AIM OF THE TASK: A verbatim copy of the data below is the required output.

DATA EXTRACT:
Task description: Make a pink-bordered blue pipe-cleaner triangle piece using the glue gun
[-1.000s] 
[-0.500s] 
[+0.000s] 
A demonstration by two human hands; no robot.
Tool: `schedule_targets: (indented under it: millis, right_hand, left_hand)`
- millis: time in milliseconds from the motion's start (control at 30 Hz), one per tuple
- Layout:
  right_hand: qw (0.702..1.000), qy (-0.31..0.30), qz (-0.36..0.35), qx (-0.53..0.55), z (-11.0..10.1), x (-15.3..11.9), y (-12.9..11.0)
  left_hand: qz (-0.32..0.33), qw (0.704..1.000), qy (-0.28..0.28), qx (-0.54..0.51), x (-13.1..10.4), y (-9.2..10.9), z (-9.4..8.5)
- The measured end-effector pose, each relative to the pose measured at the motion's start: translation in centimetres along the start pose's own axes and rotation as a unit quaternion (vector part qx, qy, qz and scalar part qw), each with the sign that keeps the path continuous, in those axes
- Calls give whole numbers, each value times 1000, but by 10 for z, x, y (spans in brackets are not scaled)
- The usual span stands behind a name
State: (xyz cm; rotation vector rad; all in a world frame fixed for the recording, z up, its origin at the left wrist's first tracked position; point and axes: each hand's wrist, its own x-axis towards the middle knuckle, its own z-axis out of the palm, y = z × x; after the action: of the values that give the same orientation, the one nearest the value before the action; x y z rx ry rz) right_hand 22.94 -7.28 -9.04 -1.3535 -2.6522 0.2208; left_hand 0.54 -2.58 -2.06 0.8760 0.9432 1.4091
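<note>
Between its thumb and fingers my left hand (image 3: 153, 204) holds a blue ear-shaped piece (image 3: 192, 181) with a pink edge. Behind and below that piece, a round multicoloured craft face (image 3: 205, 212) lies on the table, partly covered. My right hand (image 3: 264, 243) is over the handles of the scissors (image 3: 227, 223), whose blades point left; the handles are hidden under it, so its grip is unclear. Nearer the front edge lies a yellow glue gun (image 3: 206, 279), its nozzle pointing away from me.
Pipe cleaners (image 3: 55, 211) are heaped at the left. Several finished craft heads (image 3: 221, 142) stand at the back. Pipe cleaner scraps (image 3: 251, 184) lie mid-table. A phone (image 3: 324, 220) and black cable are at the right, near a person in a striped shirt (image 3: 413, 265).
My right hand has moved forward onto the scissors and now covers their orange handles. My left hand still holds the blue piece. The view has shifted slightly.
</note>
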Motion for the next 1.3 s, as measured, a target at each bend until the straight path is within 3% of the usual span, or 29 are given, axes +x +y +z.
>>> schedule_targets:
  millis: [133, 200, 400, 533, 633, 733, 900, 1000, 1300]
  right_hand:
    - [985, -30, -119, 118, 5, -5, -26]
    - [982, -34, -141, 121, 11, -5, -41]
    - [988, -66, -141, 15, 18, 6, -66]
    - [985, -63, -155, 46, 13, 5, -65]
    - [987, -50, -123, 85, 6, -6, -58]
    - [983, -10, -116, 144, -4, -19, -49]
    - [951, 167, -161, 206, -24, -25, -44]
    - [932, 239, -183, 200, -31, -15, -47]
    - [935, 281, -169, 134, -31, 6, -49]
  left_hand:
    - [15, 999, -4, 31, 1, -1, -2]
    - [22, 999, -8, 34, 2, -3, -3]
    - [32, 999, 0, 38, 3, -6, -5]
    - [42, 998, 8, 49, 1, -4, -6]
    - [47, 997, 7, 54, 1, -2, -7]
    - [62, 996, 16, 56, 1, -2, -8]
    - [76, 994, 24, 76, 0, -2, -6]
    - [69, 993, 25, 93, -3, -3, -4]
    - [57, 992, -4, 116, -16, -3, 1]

PROBLEM SOLUTION:
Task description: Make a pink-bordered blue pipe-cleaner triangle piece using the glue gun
[-1.000s] 
[-0.500s] 
[+0.000s] 
A demonstration by two human hands; no robot.
Tool: `schedule_targets: (indented under it: millis, right_hand, left_hand)`
- millis: time in milliseconds from the motion's start (control at 30 Hz), one per tuple
- Layout:
  right_hand: qw (0.702..1.000), qy (-0.31..0.30), qz (-0.36..0.35), qx (-0.53..0.55), z (-11.0..10.1), x (-15.3..11.9), y (-12.9..11.0)
  left_hand: qz (-0.32..0.33), qw (0.704..1.000), qy (-0.28..0.28), qx (-0.54..0.51), x (-13.1..10.4), y (-9.2..10.9), z (-9.4..8.5)
- The measured end-effector pose, each relative to the pose measured at the motion's start: translation in centimetres along the start pose's own axes and rotation as a unit quaternion (vector part qx, qy, qz and scalar part qw), each with the sign that keeps the path continuous, in those axes
- Calls give whole numbers, each value times 1000, but by 10 for z, x, y (spans in brackets are not scaled)
- The usual span stands behind a name
State: (xyz cm; rotation vector rad; all in a world frame fixed for the recording, z up, its origin at the left wrist's first tracked position; point and axes: each hand's wrist, its own x-axis towards the middle knuckle, its own z-axis out of the palm, y = z × x; after the action: of the values that give the same orientation, the one nearest the value before the action; x y z rx ry rz) right_hand 22.94 -7.28 -9.04 -1.3535 -2.6522 0.2208; left_hand 0.54 -2.58 -2.06 0.8760 0.9432 1.4091
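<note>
Between its thumb and fingers my left hand (image 3: 153, 204) holds a blue ear-shaped piece (image 3: 192, 181) with a pink edge. Behind and below that piece, a round multicoloured craft face (image 3: 205, 212) lies on the table, partly covered. My right hand (image 3: 264, 243) is over the handles of the scissors (image 3: 227, 223), whose blades point left; the handles are hidden under it, so its grip is unclear. Nearer the front edge lies a yellow glue gun (image 3: 206, 279), its nozzle pointing away from me.
Pipe cleaners (image 3: 55, 211) are heaped at the left. Several finished craft heads (image 3: 221, 142) stand at the back. Pipe cleaner scraps (image 3: 251, 184) lie mid-table. A phone (image 3: 324, 220) and black cable are at the right, near a person in a striped shirt (image 3: 413, 265).
My right hand has moved forward onto the scissors and now covers their orange handles. My left hand still holds the blue piece. The view has shifted slightly.
</note>
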Motion for the next 1.3 s, as measured, a target at each bend until the straight path is within 3% of the usual span, or 29 are given, axes +x +y +z.
>>> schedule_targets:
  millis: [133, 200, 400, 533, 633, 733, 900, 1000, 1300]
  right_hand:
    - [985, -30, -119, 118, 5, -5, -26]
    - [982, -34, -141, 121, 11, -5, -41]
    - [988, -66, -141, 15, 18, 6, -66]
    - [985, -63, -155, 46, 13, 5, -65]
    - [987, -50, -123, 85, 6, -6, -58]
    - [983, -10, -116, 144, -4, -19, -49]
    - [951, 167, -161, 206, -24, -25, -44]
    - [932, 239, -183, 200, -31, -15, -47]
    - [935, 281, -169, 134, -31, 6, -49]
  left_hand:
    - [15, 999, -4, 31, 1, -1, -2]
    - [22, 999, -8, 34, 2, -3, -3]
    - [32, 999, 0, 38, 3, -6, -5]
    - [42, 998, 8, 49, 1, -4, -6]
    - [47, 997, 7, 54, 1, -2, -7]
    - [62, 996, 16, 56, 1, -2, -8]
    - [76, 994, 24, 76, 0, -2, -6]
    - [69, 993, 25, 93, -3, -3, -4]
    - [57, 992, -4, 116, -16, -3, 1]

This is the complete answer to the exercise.